** Requirement **
Figure out how many lines in these records contain "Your". Only the number belongs in the reply.

☆ ☆ ☆ ☆

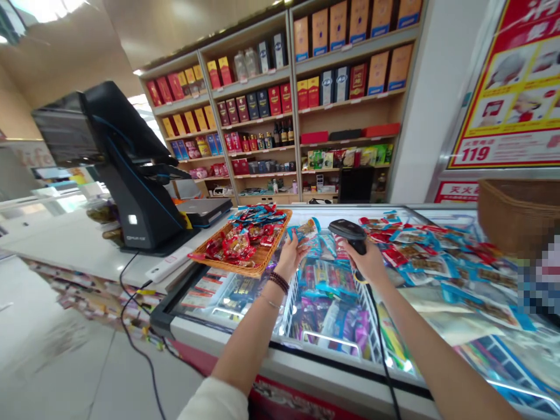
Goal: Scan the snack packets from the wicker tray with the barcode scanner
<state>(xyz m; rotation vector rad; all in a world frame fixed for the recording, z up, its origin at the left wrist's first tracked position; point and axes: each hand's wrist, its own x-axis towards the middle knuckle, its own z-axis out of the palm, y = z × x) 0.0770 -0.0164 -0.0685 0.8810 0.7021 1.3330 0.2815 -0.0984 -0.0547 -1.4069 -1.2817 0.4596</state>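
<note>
My left hand (292,255) is closed on a small blue snack packet (310,230), held up over the glass top of a chest freezer (210,331). Wrapped in my right hand (366,260) is a black barcode scanner (347,228), its head pointing left toward the packet and its cord hanging down over the freezer's front edge. Just left of my left hand, an orange wicker basket (262,256) holds red packets (238,242) and blue packets (258,213). Right of the scanner, many red and blue snack packets (431,265) lie spread on the glass.
A black cash register (131,169) stands on the white counter (65,239) at left, its cable hanging down the side. A brown basket (503,204) sits at the far right, beside a blurred patch. Shelves (291,105) of boxed goods and bottles line the back wall.
</note>
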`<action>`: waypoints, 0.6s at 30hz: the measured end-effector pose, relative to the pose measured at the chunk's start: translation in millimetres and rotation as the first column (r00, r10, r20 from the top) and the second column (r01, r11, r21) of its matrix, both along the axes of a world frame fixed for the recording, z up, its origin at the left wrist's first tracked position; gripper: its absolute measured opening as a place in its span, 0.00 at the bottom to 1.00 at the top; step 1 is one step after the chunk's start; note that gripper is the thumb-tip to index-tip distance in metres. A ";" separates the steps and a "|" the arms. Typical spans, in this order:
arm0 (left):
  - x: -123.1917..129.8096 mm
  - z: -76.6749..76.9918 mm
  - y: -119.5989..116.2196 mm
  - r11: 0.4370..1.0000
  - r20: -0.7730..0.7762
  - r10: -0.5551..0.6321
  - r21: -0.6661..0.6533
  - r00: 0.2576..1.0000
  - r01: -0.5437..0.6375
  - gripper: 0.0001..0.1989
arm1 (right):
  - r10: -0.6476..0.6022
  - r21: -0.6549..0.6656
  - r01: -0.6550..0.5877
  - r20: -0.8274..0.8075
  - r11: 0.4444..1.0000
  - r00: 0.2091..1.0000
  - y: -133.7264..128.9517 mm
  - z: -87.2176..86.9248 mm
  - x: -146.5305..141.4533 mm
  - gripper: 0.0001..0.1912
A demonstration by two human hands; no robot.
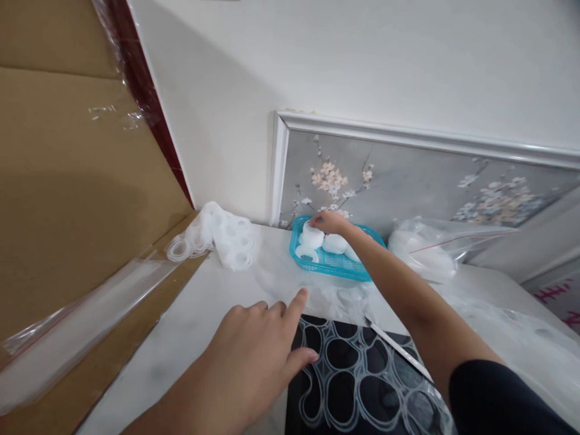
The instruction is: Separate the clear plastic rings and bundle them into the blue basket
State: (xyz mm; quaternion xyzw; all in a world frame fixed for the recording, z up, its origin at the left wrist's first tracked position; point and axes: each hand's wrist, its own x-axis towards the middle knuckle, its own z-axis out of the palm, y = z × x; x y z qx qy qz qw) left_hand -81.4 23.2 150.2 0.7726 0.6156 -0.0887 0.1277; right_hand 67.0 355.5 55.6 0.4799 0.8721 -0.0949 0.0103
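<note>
My right hand reaches into a turquoise plastic basket. Its fingertips are pinched together at the top of a stack of thin white round pieces; whether a piece is between them is too small to make out. More white stacks lie beside it, partly behind my right forearm. Nearer to me, my left hand is open, thumb and index finger apart, by the left edge of a black board. A clear sheet with round cut-outs lies on that board. A white pen-like tool with a dark tip rests across it.
A cut-out white sheet is heaped at the back left, near a cardboard box. Crumpled clear film lies before the basket. Right of it sits a clear zip bag of white pieces. A floral panel borders the table behind.
</note>
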 end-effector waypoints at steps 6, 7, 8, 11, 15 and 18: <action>-0.9 -2.4 1.5 1.000 -0.003 0.003 0.012 1.000 -0.003 0.35 | 0.051 0.028 -0.052 0.059 0.998 0.997 -11.1 -8.6 2.9 0.18; -1.1 -2.8 1.9 1.000 0.000 0.003 0.004 1.000 -0.003 0.35 | 0.055 0.026 -0.057 0.064 0.998 0.996 -11.2 -9.9 2.1 0.16; -1.4 -3.1 2.3 1.000 0.002 0.003 -0.003 1.000 -0.003 0.35 | 0.059 0.023 -0.060 0.066 0.998 0.996 -10.6 -10.8 1.2 0.15; -2.2 -3.8 3.3 1.000 0.006 -0.006 -0.008 1.000 0.006 0.35 | 0.064 -0.011 -0.063 0.065 0.998 0.996 -6.8 -11.4 -1.2 0.15; -3.0 -5.1 4.3 1.000 0.018 -0.007 0.008 1.000 0.006 0.34 | 0.054 -0.113 -0.046 0.067 0.993 0.996 0.1 -11.6 -4.5 0.21; -2.6 -4.7 4.3 1.000 0.016 0.007 0.006 1.000 -0.007 0.34 | 0.017 -0.162 -0.009 0.048 0.987 0.999 3.7 -12.9 -8.9 0.26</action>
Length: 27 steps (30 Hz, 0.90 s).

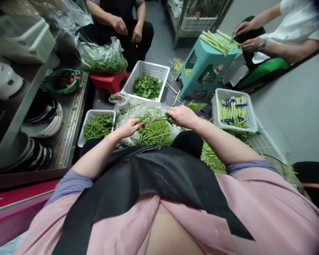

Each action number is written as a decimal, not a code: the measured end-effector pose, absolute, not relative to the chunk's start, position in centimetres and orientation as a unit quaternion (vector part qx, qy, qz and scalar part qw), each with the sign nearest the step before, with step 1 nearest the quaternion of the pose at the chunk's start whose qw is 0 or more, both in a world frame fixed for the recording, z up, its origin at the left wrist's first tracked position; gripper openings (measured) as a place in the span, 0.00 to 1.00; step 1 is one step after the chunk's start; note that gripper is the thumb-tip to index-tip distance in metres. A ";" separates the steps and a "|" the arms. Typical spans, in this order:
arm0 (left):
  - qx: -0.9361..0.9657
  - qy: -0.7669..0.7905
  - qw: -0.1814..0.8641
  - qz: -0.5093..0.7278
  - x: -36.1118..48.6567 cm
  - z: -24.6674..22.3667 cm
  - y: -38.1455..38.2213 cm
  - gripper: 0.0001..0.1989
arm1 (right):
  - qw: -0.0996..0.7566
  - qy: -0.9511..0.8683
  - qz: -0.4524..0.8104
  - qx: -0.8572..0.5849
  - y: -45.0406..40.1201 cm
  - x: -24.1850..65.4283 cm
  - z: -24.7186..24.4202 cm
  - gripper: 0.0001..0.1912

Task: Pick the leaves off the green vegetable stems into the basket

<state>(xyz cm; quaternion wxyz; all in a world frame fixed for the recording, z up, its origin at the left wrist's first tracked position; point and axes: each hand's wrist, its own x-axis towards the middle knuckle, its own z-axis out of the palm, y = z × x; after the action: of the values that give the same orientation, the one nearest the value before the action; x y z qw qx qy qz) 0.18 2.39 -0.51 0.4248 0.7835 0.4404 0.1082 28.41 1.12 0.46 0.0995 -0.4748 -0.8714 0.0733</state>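
Observation:
Between my two hands stretch a few thin green vegetable stems (157, 119). My left hand (129, 128) is closed on one end of them, fingertips pinched together. The fingers of my right hand (183, 115) are closed round the other end, where some darker green shows. Just below both hands lies a clear plastic bag (127, 115), its mouth open over a heap of cut green stems (154, 134). A white basket of leafy greens (99, 126) stands to the left of the bag. Beyond my hands, a larger white basket (163, 79) holds picked leaves (148, 87).
A red stool (101, 84) carries a bag of greens (103, 58). One person sits behind it; another cuts stalks on a teal stool (196, 56). At right stands a basket of banded stalks (234, 111). Steel shelving (66, 138) with stacked dishes runs along the left.

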 end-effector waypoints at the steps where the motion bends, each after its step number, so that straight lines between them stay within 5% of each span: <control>1: 0.782 0.443 0.424 0.112 0.1 -0.6 2.3 0.18 | 0.184 -0.831 0.124 -0.509 1.3 28.7 -0.3 0.06; 4: 0.778 0.453 0.417 0.119 -0.1 -0.8 2.1 0.18 | 0.473 -0.585 0.228 -0.618 2.0 30.1 -1.6 0.13; 7: 0.778 0.457 0.419 0.099 -0.3 -0.6 2.1 0.18 | 0.580 -0.477 0.169 -0.639 1.7 30.9 -0.7 0.16; 9: 0.771 0.451 0.443 0.073 -0.2 -0.3 2.2 0.17 | 0.497 -0.623 0.090 -0.597 0.6 30.0 0.7 0.15; 14: 0.686 0.433 0.582 0.056 0.7 0.3 2.3 0.13 | 0.096 -0.933 -0.025 -0.347 -1.3 24.2 2.7 0.15; 18: 0.615 0.420 0.662 0.089 1.7 0.5 1.8 0.08 | 0.030 -0.946 -0.042 -0.320 -0.3 22.0 0.9 0.14; 22: 0.553 0.382 0.727 0.139 1.8 0.3 1.8 0.08 | 0.168 -0.886 0.138 -0.408 0.3 22.4 -1.8 0.09; 27: 0.444 0.377 0.796 0.166 1.1 -2.6 2.0 0.12 | 0.566 -0.408 0.385 -0.604 0.8 25.5 -5.0 0.14</control>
<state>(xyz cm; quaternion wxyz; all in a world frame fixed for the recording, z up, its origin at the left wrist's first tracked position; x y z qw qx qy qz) 1.09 1.95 -2.64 0.7956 0.4440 0.3774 0.1657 25.50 0.79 -5.00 0.5660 -0.6043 -0.4082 0.3846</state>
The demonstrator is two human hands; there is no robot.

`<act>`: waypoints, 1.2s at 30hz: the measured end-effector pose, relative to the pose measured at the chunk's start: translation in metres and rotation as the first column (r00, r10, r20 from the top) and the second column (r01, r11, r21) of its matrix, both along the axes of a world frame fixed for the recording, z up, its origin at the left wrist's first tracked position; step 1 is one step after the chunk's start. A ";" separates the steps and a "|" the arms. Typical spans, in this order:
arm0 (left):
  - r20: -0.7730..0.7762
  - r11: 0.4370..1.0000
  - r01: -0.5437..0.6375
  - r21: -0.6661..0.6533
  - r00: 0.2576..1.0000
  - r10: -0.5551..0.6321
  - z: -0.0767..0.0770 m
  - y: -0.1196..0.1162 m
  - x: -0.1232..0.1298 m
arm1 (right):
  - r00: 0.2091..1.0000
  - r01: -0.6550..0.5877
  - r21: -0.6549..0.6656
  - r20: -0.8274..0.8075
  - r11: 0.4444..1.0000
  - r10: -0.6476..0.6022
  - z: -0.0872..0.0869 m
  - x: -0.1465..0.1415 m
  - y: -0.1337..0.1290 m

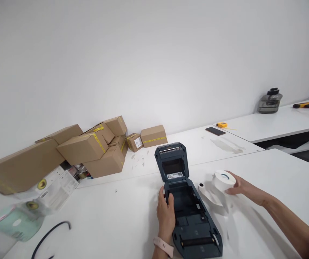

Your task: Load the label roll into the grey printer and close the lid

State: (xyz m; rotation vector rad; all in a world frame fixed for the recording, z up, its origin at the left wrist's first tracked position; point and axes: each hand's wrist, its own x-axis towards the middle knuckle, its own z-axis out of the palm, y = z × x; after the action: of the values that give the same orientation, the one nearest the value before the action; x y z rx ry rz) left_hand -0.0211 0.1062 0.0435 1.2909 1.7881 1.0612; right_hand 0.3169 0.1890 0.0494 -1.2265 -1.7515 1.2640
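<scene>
A dark grey label printer (195,216) lies on the white table with its lid (172,158) swung up and back, baring the inner bay. My left hand (166,212) grips the printer's left side, thumb over the rim and fingers along the outside. To the right of the printer, my right hand (235,185) holds a white label roll (223,180) by its right side, its round core facing up. A loose paper strip (214,201) hangs from around the roll. Close to the printer's right edge is a small white roll (201,187) with a dark centre.
Cardboard boxes (83,149) are piled at the back left, by plastic packets (58,189) and a mint-green bag (19,223). A black cable (49,232) lies front left. Farther back are a phone (215,131), a yellow tape measure (222,125) and a water bottle (270,102).
</scene>
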 end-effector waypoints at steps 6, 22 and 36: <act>-0.003 1.000 -0.002 -0.023 1.000 0.002 0.002 -0.001 0.000 | 0.991 -0.134 -0.075 0.002 0.988 0.135 -0.012 -0.008 0.025; 0.007 1.000 -0.010 0.028 1.000 0.010 0.002 0.000 0.000 | 0.883 -0.251 0.334 0.464 0.909 0.073 0.047 -0.047 0.025; -0.041 0.998 -0.011 0.067 0.999 0.014 -0.002 0.001 -0.001 | 0.580 -0.537 0.316 0.812 0.782 0.070 0.064 -0.093 0.002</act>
State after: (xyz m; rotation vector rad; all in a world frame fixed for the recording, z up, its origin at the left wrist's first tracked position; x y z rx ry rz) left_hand -0.0218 0.1073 0.0414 1.3527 1.8072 1.1168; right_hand 0.2239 0.1910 0.1137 -1.1944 -2.8200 0.2549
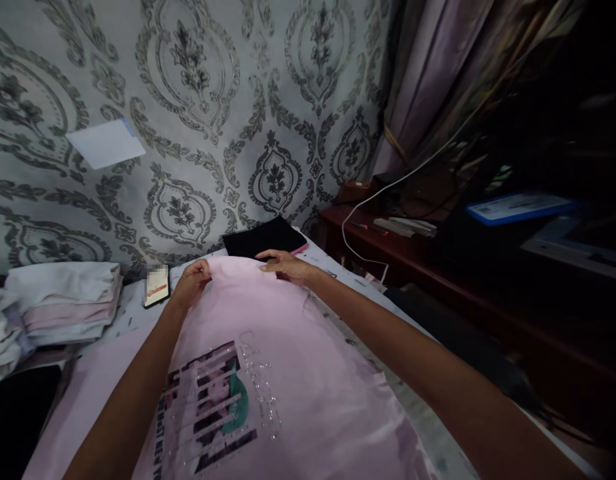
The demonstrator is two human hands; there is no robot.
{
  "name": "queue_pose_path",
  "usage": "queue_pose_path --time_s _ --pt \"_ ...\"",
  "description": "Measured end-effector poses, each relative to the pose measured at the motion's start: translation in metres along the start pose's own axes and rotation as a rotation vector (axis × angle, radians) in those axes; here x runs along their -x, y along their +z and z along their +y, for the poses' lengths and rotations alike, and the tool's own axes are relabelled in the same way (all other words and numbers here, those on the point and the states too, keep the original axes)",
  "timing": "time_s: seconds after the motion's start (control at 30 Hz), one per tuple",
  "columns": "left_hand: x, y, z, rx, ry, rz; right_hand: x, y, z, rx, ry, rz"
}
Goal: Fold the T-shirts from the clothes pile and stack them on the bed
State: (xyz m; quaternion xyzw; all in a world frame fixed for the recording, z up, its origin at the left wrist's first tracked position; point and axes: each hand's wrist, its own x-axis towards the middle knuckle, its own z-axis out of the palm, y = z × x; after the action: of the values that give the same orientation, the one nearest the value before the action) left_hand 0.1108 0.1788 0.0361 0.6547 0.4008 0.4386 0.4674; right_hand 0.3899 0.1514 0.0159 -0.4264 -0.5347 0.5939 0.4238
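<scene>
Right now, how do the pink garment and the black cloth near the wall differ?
The pink garment is spread wide and printed; the black cloth is smaller in view and shows no print. The left hand and right hand handle the garment, not the cloth. Both look like fabric.

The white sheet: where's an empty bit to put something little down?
One small bare patch of the white sheet is between the folded pile and the phone. A narrow strip also shows between the black cloth and the red desk. It's crowded at the far left and in the middle, where the pink shirt spreads out.
</scene>
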Motion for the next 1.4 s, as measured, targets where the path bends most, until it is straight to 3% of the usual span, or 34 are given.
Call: queue_pose_path --time_s 0.23,0.37,0.5,0.7,0.87,1.0,1.17,1.3,1.4 --pt "-0.016 -0.004 -0.013 -0.291 0.007 0.106 -0.025 0.008 0.004 0.340 -0.302 0.266" --pt "-0.016 -0.003 -0.026 -0.573 -0.014 0.135 -0.027 0.010 0.013 0.710 -0.345 0.369" --pt "-0.011 0.006 -0.029 -0.805 0.017 0.149 -0.023 0.009 0.016 0.821 -0.270 0.414" --pt "-0.040 0.047 -0.027 -0.980 0.123 -0.014 -0.012 0.007 0.011 0.946 -0.135 0.464" --pt "-0.079 0.072 -0.024 -1.076 0.115 -0.165 0.014 0.011 0.020 1.078 -0.115 0.371" --pt "-0.094 0.073 -0.014 -1.121 0.148 -0.294 0.028 0.009 0.023 1.151 -0.101 0.343" --pt "-0.092 0.070 0.003 -1.141 0.200 -0.437 0.035 0.002 0.022 1.222 -0.094 0.361" --pt "-0.088 0.068 0.013 -1.173 0.216 -0.461 0.037 -0.001 0.022 1.200 -0.096 0.372" --pt "-0.085 0.068 0.017 -1.245 0.206 -0.390 0.038 -0.003 0.021 1.147 -0.087 0.392"
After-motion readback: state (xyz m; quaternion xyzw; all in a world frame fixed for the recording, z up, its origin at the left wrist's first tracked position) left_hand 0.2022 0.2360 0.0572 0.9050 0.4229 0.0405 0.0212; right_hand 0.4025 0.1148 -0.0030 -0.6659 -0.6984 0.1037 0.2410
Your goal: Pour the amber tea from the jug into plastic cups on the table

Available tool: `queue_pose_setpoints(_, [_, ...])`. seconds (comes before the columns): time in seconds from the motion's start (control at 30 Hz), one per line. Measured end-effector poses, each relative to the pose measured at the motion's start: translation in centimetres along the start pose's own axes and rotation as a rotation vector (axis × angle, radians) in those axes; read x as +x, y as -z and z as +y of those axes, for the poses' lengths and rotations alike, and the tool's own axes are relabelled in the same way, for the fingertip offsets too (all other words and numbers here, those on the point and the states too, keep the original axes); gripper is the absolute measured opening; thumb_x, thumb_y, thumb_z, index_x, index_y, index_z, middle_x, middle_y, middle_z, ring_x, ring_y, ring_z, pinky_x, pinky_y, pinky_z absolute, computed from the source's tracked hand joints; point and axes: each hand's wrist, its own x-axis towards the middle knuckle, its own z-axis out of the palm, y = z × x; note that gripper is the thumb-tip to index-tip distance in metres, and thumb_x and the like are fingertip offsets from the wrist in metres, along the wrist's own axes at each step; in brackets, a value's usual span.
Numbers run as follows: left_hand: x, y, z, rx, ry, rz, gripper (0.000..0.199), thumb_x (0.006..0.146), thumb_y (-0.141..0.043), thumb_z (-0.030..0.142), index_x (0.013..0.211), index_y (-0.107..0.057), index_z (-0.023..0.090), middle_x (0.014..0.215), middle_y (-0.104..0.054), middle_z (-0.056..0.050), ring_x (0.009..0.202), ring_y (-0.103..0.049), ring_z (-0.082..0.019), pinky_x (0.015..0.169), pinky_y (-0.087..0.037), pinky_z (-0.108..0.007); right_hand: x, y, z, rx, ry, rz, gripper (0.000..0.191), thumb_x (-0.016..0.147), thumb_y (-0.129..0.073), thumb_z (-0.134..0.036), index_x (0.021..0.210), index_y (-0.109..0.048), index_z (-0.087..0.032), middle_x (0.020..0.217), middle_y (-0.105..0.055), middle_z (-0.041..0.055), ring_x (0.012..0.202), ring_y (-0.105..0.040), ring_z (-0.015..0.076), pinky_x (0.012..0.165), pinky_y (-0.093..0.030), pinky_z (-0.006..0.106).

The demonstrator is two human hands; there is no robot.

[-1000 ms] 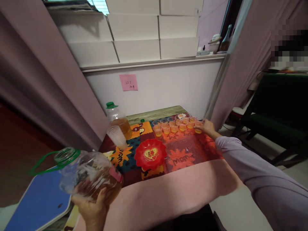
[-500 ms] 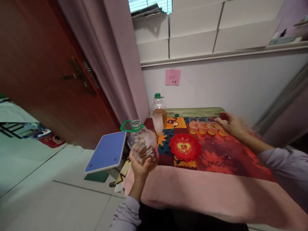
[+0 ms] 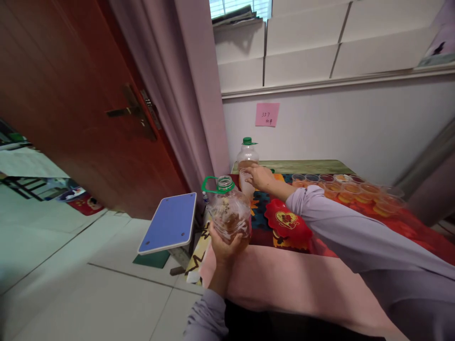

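Note:
My left hand (image 3: pixel 224 245) is wrapped around the lower part of a clear plastic jug (image 3: pixel 232 208). The jug is uncapped, has a green handle ring at its neck and holds some amber liquid. My right hand (image 3: pixel 263 178) reaches across to a stack of clear plastic cups (image 3: pixel 246 189), its fingers closed at the upper end of the stack; the fingertips are partly hidden. Just behind the stack stands a second jug (image 3: pixel 248 152) with a green cap and amber liquid. Under my right forearm lies a red scalloped plate (image 3: pixel 284 219).
Rows of plastic cups (image 3: pixel 351 189), several holding amber liquid, stand on the right of the cloth-covered table. A blue-topped stool (image 3: pixel 168 222) is left of the table. The wooden door (image 3: pixel 88 85) and a purple curtain (image 3: pixel 192 85) are farther left.
My right hand has moved left from above the rows of cups to the cup stack. The left hand still holds the jug, and the view has turned slightly left.

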Motion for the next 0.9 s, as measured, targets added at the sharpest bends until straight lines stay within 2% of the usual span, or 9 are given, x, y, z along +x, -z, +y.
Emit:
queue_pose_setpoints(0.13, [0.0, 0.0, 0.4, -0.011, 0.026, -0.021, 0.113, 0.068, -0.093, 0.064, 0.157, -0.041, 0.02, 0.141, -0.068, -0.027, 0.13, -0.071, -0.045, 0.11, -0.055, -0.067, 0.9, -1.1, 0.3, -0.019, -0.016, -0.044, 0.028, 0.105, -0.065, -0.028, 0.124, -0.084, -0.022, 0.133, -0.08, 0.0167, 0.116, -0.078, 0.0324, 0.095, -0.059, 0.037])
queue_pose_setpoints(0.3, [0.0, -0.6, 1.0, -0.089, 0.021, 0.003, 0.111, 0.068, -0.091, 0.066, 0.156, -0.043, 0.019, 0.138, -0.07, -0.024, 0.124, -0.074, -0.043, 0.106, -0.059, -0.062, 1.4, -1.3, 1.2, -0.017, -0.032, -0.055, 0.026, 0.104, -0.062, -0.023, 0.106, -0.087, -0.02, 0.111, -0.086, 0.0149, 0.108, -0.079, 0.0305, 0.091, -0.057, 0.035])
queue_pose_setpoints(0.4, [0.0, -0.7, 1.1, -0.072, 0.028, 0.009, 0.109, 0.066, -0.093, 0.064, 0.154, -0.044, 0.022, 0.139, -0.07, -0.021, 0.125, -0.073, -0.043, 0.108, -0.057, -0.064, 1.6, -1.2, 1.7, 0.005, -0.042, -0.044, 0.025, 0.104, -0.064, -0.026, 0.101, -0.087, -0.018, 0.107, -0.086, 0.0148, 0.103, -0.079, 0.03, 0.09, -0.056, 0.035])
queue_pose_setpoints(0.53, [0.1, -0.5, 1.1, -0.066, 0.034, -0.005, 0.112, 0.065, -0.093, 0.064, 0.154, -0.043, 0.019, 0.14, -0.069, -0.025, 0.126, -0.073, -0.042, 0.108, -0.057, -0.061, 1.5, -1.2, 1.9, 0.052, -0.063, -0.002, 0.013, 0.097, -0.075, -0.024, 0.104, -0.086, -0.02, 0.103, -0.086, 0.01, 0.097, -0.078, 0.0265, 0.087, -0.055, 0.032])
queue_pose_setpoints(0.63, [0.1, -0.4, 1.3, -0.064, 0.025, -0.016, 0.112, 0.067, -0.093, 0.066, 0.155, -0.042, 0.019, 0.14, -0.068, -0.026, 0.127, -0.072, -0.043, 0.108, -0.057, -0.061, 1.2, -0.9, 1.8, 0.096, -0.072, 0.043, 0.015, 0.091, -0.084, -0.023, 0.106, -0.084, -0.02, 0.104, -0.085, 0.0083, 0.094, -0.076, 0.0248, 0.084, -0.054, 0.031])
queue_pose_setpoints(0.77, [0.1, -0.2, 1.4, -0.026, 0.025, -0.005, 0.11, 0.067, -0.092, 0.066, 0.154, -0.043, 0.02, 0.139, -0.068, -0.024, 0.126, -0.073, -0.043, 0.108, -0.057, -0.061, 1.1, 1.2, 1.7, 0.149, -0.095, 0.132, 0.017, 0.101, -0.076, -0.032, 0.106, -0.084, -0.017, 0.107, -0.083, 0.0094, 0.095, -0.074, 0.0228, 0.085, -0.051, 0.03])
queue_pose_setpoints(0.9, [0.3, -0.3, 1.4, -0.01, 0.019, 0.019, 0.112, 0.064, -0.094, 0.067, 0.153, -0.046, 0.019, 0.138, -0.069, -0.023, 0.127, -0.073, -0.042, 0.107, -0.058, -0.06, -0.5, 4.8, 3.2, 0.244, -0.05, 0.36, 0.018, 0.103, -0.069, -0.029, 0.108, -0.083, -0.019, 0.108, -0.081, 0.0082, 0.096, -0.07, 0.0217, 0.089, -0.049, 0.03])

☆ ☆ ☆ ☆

** Solved problem **
2